With all images left out, restate the records below exactly as written.

_____

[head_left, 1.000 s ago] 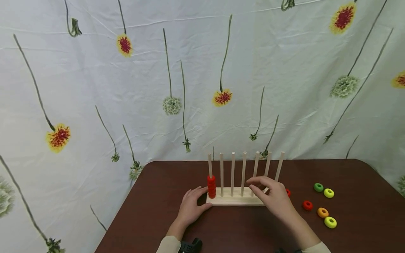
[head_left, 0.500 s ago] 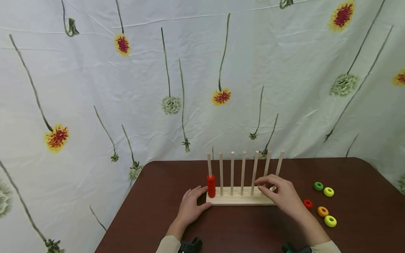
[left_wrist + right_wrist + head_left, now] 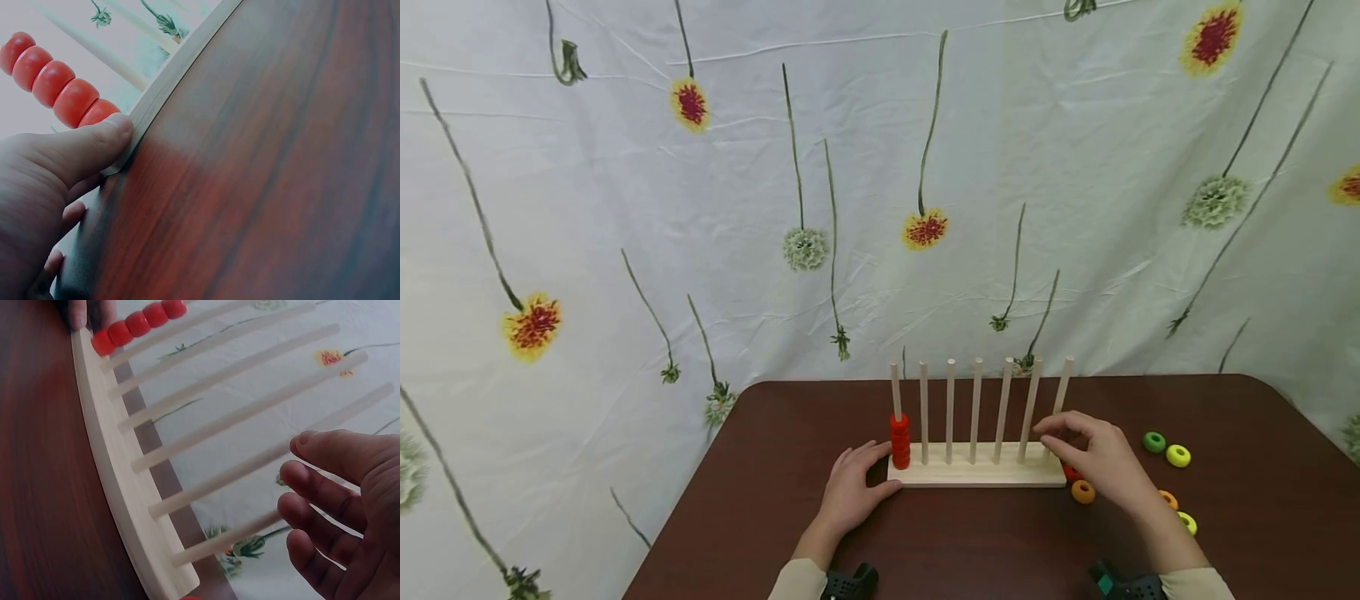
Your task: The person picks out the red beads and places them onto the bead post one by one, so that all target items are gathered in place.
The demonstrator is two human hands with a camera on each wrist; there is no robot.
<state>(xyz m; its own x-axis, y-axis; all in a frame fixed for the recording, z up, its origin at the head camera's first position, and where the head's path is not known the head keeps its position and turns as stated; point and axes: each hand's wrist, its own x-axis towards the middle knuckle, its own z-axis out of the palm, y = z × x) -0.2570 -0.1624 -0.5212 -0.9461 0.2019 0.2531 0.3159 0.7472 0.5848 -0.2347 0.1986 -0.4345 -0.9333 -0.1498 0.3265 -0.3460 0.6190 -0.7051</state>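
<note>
Left hand [image 3: 850,490], thumb [image 3: 881,494] outstretched; right hand [image 3: 1099,456] (a little higher) loosely curved.

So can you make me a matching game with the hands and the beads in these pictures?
1. red bead stack
2. green bead
3. left hand
4. right hand

A. beside a yellow bead
B. near the rightmost peg, holding no bead
C. threaded on the leftmost peg
D. thumb on the wooden base

Right pairs: 1-C, 2-A, 3-D, 4-B
</note>
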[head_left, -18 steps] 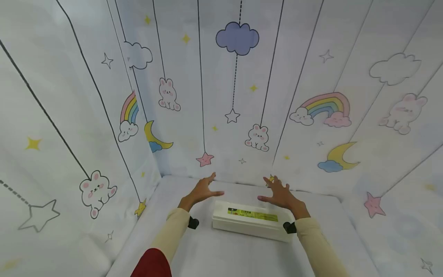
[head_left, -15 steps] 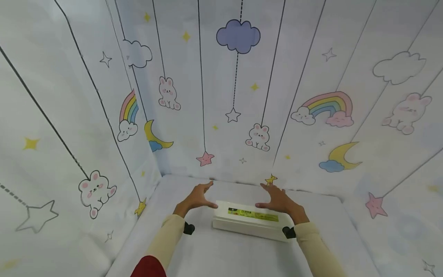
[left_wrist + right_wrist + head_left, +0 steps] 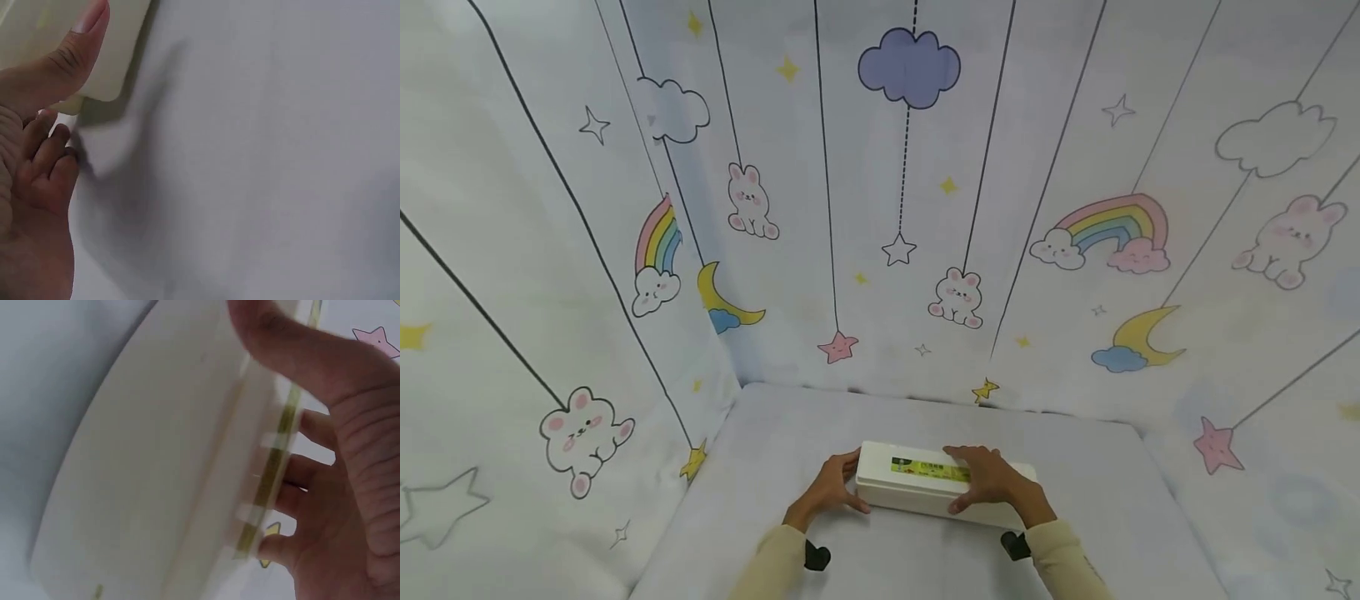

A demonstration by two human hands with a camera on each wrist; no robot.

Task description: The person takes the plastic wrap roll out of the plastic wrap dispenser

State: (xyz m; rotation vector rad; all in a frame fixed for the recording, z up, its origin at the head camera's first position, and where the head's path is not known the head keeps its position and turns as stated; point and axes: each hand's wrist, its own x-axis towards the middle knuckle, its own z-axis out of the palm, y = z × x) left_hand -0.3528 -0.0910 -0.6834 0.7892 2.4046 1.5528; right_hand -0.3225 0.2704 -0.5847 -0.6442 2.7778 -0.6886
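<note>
A long white lidded box [image 3: 910,497] with a yellow-green printed label lies across the white surface in the head view. My left hand [image 3: 831,488] is at its left end, thumb near the front corner and fingers behind the end. In the left wrist view the thumb [image 3: 59,65] overlaps the pale box end [image 3: 115,62], with the other fingers curled beneath. My right hand [image 3: 992,482] grips the box across its right half, covering part of the label. The right wrist view shows the thumb over the box's pale side [image 3: 144,444] and the fingertips at the label edge [image 3: 272,478].
The white surface [image 3: 805,417] runs back to a white cloth wall [image 3: 880,317] printed with clouds, rabbits, stars and rainbows. More printed cloth [image 3: 490,400] stands along the left side, and another wall [image 3: 1285,350] along the right. Dark wrist-worn devices [image 3: 817,556] sit below both hands.
Both hands have come down and toward me, from above and behind the box onto it. Their spread fingers have closed in around it. The head view has shifted slightly.
</note>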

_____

• Written response:
[head_left, 1.000 s ago] 
[head_left, 0.500 s ago] 
[left_wrist + right_wrist + head_left, now] 
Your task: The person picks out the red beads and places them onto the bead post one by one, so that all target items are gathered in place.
The demonstrator is two human hands with a camera on each wrist; there is no robot.
<state>(xyz m; its own x-axis, y-axis; all in a frame fixed for the recording, z up, its origin at the head camera's first position, and where the head's path is not known the head keeps its position and turns as stated; point and axes: each hand's wrist, its own x-axis towards the middle knuckle, its own z-axis out of the palm, y = z × x) -0.2570 -0.1624 -0.5212 -0.9461 0.2019 0.2531 0.3159 0.7472 0.5848 -0.2347 0.1986 -0.4345 -0.9333 -0.1498 0.3265 -0.3460 0.6190 -0.7051</state>
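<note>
Left hand [image 3: 850,490], thumb [image 3: 881,494] outstretched; right hand [image 3: 1099,456] (a little higher) loosely curved.

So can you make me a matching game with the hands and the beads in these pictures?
1. red bead stack
2. green bead
3. left hand
4. right hand

A. beside a yellow bead
B. near the rightmost peg, holding no bead
C. threaded on the leftmost peg
D. thumb on the wooden base

Right pairs: 1-C, 2-A, 3-D, 4-B
</note>
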[head_left, -18 steps] 
[head_left, -15 steps] 
[left_wrist + right_wrist + head_left, +0 steps] 

A demonstration by two human hands with a camera on each wrist; no robot.

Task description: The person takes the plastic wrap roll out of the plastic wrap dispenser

State: (xyz m; rotation vector rad; all in a frame fixed for the recording, z up, its origin at the head camera's first position, and where the head's path is not known the head keeps its position and turns as stated; point and axes: each hand's wrist, its own x-axis towards the middle knuckle, its own z-axis out of the palm, y = z × x) left_hand -0.3528 -0.0910 -0.6834 0.7892 2.4046 1.5528; right_hand -0.3225 0.2704 -0.5847 -0.6442 2.7778 -0.6886
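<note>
A long white lidded box [image 3: 910,497] with a yellow-green printed label lies across the white surface in the head view. My left hand [image 3: 831,488] is at its left end, thumb near the front corner and fingers behind the end. In the left wrist view the thumb [image 3: 59,65] overlaps the pale box end [image 3: 115,62], with the other fingers curled beneath. My right hand [image 3: 992,482] grips the box across its right half, covering part of the label. The right wrist view shows the thumb over the box's pale side [image 3: 144,444] and the fingertips at the label edge [image 3: 272,478].
The white surface [image 3: 805,417] runs back to a white cloth wall [image 3: 880,317] printed with clouds, rabbits, stars and rainbows. More printed cloth [image 3: 490,400] stands along the left side, and another wall [image 3: 1285,350] along the right. Dark wrist-worn devices [image 3: 817,556] sit below both hands.
Both hands have come down and toward me, from above and behind the box onto it. Their spread fingers have closed in around it. The head view has shifted slightly.
</note>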

Nothing more remains to be added to this answer.